03.31.2010 0

60 Percent

  • On: 04/01/2010 10:02:50
  • In: Economy
  • By Robert Romano

    “Immediately after I become President, I will confront this economic crisis head-on by taking all necessary steps to ease the credit crisis, help hardworking families, and restore growth and prosperity.”Barack Obama, November 7th, 2008.

    60.35 percent. That’s the percent of the total economy the federal, state and local governments will control — either through direct ownership or indirect regulatory nationalization — should Barack Obama get all that he wants.

    If one combines the Bureau of Economic Analysis’ estimated 2009 Gross Domestic Product of $14.256 trillion with the remainder of the 2010 federal budget excluded from that estimate, the total economy equals $16.942 trillion.

    Of that, government will control $10.225 trillion under the Obama regime, leaving just $6.717 trillion in the hands of the private sector, or 39.65 percent. This inherent structural deficit is unsustainable, and will leave it to the minority to sustain the majority.

    Except that’s impossible.

    And yet, that’s exactly what the Obama Administration is proposing to do, under the careful guise of government interventionism. The above estimates assumes the following not-so-far-fetched events: 1) the federal government retains control of GM and Chrysler (with their combined current 26 percent of U.S. market share); 2) the Waxman-Markey energy cap and tax is enacted; 3) Fannie Mae and Freddie Mac are retained by the government; 4) ObamaCare withstands efforts to repeal it or find it unconstitutional; 5) the government takeover of the financial system is enacted; and 6) governments at all levels do nothing to cut spending.

    These are not such unreasonable assumptions. To date, the government already owns GM, Chrysler, Fannie, and Freddie, encompassing a good chunk of the U.S. domestic auto industry and about three-quarters of the mortgage industry. It’s well under way to assuming control of the nation’s health care system. And it’s two respective votes in the Senate away from taking over the energy sector and financial system.

    Take the financial takeover bill, which starts in exactly the wrong place: it seeks to micromanage the financial system while accepting the premises of loose credit and easy money. This amounts to dealing with the symptoms of a government-created problem, rather than addressing the root causes.

    A brief history lesson reminder: Fannie and Freddie bought up about three-quarters of U.S. mortgages on the secondary market and sold mortgage-backed securities all over the world. The Federal Reserve accommodated mortgage lending, the secondary market, and the disastrous derivatives trade with lower-than justified interest rates and easy money. When the housing bubble popped and foreclosures hit, AIG could not cover its derivatives insurance policies on the failure of mortgage-backed securities.

    Then, rather than let everyone who made bad bets fail, Congress instituted TARP, which then became a bank recapitalization fund, and next the Fed took the reins to purchase the so-called “troubled assets” behind the scenes.

    So, rather than reining in and eliminating, respectively, the Fed, Fannie, and Freddie that fundamentally caused the crisis, Congress’ prescription is to now take over the rest of the financial system to cope with some of the bad behaviors that resulted from the easy money and loose credit policies the Fed, Fannie, and Freddie were responsible for.

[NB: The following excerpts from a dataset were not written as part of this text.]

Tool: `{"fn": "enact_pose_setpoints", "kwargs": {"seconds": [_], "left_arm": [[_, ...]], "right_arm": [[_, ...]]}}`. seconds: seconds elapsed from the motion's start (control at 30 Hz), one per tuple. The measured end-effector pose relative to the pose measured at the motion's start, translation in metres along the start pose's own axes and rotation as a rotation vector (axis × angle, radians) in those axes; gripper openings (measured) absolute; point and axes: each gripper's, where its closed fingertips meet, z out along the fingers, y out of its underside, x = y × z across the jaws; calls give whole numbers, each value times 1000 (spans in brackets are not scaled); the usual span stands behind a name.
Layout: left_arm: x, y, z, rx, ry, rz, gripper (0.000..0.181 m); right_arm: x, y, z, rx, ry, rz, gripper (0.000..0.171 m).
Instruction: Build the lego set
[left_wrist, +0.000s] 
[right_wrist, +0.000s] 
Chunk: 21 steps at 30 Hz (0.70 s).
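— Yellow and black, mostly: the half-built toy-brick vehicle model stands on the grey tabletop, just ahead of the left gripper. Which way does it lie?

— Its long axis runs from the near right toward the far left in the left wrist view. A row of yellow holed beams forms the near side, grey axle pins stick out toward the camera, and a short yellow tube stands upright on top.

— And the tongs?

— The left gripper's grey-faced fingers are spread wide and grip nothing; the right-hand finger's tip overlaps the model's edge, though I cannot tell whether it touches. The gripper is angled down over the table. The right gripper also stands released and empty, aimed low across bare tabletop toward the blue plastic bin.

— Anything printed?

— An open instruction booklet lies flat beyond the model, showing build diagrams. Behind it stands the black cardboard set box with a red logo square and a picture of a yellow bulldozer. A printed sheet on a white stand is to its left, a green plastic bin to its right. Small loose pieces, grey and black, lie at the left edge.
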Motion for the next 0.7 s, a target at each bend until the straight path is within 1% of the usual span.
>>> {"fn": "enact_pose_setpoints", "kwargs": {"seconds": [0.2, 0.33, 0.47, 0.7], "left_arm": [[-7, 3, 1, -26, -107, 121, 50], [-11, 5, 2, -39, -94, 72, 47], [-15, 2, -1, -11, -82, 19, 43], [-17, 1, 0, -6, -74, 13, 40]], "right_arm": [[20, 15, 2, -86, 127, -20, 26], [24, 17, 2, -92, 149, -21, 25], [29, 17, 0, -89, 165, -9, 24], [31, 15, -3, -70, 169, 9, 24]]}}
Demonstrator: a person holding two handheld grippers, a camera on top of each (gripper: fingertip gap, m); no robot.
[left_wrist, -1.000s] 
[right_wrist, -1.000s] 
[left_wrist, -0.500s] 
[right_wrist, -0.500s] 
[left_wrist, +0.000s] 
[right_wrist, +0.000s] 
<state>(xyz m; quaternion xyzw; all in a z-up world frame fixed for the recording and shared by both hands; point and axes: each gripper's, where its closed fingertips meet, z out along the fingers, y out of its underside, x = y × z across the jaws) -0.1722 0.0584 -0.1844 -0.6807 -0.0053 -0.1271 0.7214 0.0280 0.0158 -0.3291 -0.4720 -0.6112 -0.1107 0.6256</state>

    How? What the bill does is give an unelected Council of “Financial Stability” Overseers the power to put into receivership any financial institution it deems “too risky.”

    Then, depending on how broadly they define “financial institution,” the provision allowing the Council to essentially take over “systemically risky” firms could be the de facto power to seize and redistribute wealth on a scale never seen. The bill also creates at least a $50 billion revolving TARP-like fund. The bigger the current and next crises, the more Congress will pour into it.

    So, the $828 billion financial services and insurance sector? Under Obama’s schemes, it’s got a great big bullseye painted on it.

    Next, consider ObamaCare. As ALG News has previously reported, by raising the Medicaid eligibility to 133 percent of the poverty level, mandating the purchase of health insurance, and increasing the costs of premiums to unaffordable levels, the American people will eventually be forced onto government-run health care.

    Waxman-Markey. That legislation, H.R. 2454, would force carbon-emitting industries coal, oil, gasoline, and natural gas to purchase carbon permits. The bill aims to reduce industrial emissions of carbon dioxide and other greenhouse gases by 17 percent by 2020 and 83 percent by 2050. The effect is to in essence create an immense tax on carbon emissions, and force the conversion to solar, wind, and other “green” energies. That is a de facto takeover of the energy industry through sheer force.

    After that there’s hardly anything left. Except for the incredible shrinking private sector that will have to find a way to sustain the ever-expanding government Leviathan that consumes all that it sees.

    In short, the Obama Administration is threatening to turn the nation into a command-and-control economy. And before it’s too late, the American people need to take back their country from those who seek to enslave them.

    Robert Romano is the Senior Editor of ALG News Bureau.